DATASET RECORDS:
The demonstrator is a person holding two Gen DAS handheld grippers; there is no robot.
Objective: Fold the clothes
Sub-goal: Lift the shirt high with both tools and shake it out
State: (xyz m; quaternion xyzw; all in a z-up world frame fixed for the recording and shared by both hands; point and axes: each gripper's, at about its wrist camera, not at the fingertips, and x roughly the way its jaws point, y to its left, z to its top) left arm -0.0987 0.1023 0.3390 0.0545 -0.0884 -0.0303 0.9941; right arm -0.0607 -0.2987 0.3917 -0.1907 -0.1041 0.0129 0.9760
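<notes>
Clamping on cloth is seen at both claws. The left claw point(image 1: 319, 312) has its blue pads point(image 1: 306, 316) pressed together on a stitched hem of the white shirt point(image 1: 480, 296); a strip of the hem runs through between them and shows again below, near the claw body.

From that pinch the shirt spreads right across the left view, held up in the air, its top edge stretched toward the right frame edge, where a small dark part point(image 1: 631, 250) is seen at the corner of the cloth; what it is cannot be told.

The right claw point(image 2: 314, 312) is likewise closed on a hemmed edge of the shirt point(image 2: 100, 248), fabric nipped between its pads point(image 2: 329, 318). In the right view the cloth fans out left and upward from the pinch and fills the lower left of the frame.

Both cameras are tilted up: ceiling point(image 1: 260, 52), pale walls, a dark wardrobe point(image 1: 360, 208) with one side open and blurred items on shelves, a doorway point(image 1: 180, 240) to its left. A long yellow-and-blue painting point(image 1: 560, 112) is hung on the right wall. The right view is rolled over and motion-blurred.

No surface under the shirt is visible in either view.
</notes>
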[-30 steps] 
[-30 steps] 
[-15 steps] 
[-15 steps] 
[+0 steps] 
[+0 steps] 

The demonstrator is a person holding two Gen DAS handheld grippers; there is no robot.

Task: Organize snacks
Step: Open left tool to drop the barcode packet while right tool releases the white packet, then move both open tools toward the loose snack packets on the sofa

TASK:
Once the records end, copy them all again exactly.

EXERCISE SOLUTION:
The demonstrator is a person holding two Gen DAS handheld grippers; there is no robot.
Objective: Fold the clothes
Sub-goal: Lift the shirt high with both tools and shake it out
State: (xyz m; quaternion xyzw; all in a z-up world frame fixed for the recording and shared by both hands; point and axes: each gripper's, at about its wrist camera, not at the fingertips, and x roughly the way its jaws point, y to its left, z to its top) left arm -0.0987 0.1023 0.3390 0.0545 -0.0884 -0.0303 0.9941; right arm -0.0607 -0.2987 0.3917 -0.1907 -0.1041 0.0129 0.9760
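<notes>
Clamping on cloth is seen at both claws. The left claw point(image 1: 319, 312) has its blue pads point(image 1: 306, 316) pressed together on a stitched hem of the white shirt point(image 1: 480, 296); a strip of the hem runs through between them and shows again below, near the claw body.

From that pinch the shirt spreads right across the left view, held up in the air, its top edge stretched toward the right frame edge, where a small dark part point(image 1: 631, 250) is seen at the corner of the cloth; what it is cannot be told.

The right claw point(image 2: 314, 312) is likewise closed on a hemmed edge of the shirt point(image 2: 100, 248), fabric nipped between its pads point(image 2: 329, 318). In the right view the cloth fans out left and upward from the pinch and fills the lower left of the frame.

Both cameras are tilted up: ceiling point(image 1: 260, 52), pale walls, a dark wardrobe point(image 1: 360, 208) with one side open and blurred items on shelves, a doorway point(image 1: 180, 240) to its left. A long yellow-and-blue painting point(image 1: 560, 112) is hung on the right wall. The right view is rolled over and motion-blurred.

No surface under the shirt is visible in either view.
</notes>
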[-30 steps] 
[-30 steps] 
[-15 steps] 
[-15 steps] 
[+0 steps] 
[+0 steps] 

The demonstrator is a person holding two Gen DAS handheld grippers; there is no robot.

Task: Organize snacks
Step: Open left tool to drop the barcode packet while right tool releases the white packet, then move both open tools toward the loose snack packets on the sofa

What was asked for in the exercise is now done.